I think that the StrongARM has 14 general pupose 32 bit registers, unless
they removed a few of them since I was programming with the much older
ARM 2. (Maybe the ARM3 as well, but I was never really bothered with
numbers on chips then.)

The StrongARM is supposedly compatible with older ARM code so I guess that
it probably has either 14 or more registers.

Have a look at www.arm.com, there's some more information there I beleive.

Personally, my experience with ARM code (some years ago now) would have me
buying ARM based machines and porting stuff to them. However they
discontinued the Archimedes range (although it was years ahead of the PC
in performance ?!) and there's not been anything else for a while.
Apart from the RiscPC, which was a tad expensive at the time.
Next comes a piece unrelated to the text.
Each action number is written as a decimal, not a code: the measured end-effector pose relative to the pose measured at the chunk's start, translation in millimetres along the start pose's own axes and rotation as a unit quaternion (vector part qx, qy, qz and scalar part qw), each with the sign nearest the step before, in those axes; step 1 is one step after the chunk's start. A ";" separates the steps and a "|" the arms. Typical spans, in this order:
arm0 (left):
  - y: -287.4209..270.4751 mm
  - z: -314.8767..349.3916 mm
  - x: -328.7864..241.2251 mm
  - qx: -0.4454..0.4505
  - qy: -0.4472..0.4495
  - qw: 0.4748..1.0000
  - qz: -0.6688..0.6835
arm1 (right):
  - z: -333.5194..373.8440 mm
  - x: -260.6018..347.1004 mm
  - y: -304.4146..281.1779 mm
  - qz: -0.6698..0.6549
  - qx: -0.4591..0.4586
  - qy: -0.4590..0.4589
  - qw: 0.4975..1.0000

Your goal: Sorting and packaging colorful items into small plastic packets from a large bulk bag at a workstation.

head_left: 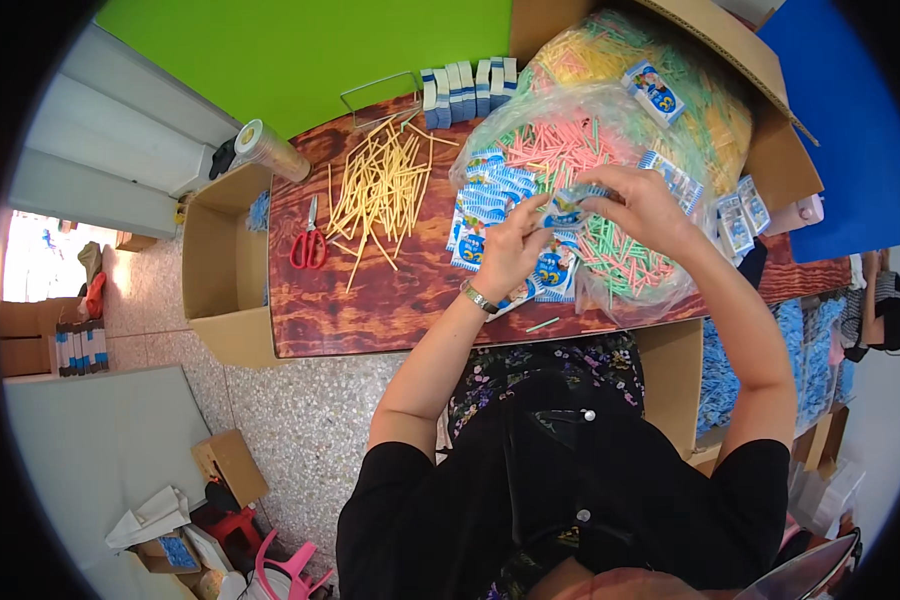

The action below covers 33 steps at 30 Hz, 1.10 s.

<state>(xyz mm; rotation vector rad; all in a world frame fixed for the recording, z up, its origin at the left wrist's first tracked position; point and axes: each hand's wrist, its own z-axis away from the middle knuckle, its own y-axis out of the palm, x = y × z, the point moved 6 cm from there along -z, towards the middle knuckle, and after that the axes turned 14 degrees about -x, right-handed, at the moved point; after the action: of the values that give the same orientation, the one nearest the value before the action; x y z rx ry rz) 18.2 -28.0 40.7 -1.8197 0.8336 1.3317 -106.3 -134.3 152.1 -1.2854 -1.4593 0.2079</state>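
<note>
Print sits mainly on the blue-and-white packets. Pile of packets [492, 205] on the table: bold white characters on blue patches, clearest on the front packet [555, 268], beside small coloured pictures; finer lines too small to read. Held packet [567, 208]: same blue-and-white print, partly covered by fingers, wording can't be made out. Loose packet [654, 93] on top of the clear bag [610, 105]: white characters on a rounded blue patch, small print blurred. Packets at the bag's right [735, 226]: blue print, too small to read. Blue-and-white bundles [468, 92] at the table's back: any lettering too small to tell.
</note>
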 end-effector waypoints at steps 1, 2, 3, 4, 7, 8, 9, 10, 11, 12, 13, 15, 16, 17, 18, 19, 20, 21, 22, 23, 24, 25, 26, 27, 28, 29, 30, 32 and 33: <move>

> > [It still amazes me that there are so many better options than Intel and
> > no-one ever uses them, writing ARM is a damn sight easier than 80x86
> 
> Likewise, it always amazes me that there are so many better options than
> M$ and very few utilize them.  Personally, I'm always interested in new
> ideas/ports/processes.  Anything to work toward a 'bigger/badder/better'
> future. ;)

Yes, but at least OS/2 was given a chance, it got reviews, it even got
some good reviews, some people use x86 Solaris in the business world,
there's at least a Linux column or a bit of Linux speak in almost every PC
magazine every month. SCO for the x86 probably gets used a bit. People use
Mac's and the same applies for them. There's probably some CAD people who
buy Sun, and some Video folks who wouldn't want anything but an SGI.

However I've not really heard anything about the ARM range for years apart
from it's use in embedded systems. Surprisingly though it's got incredibly
simple asm, it's high performance and it's cheap. Maybe also it was
originally British, which doesn't get you anywhere in the computer
business now does it? =(

	Steve

Steve Roome - Vision Interactive Ltd.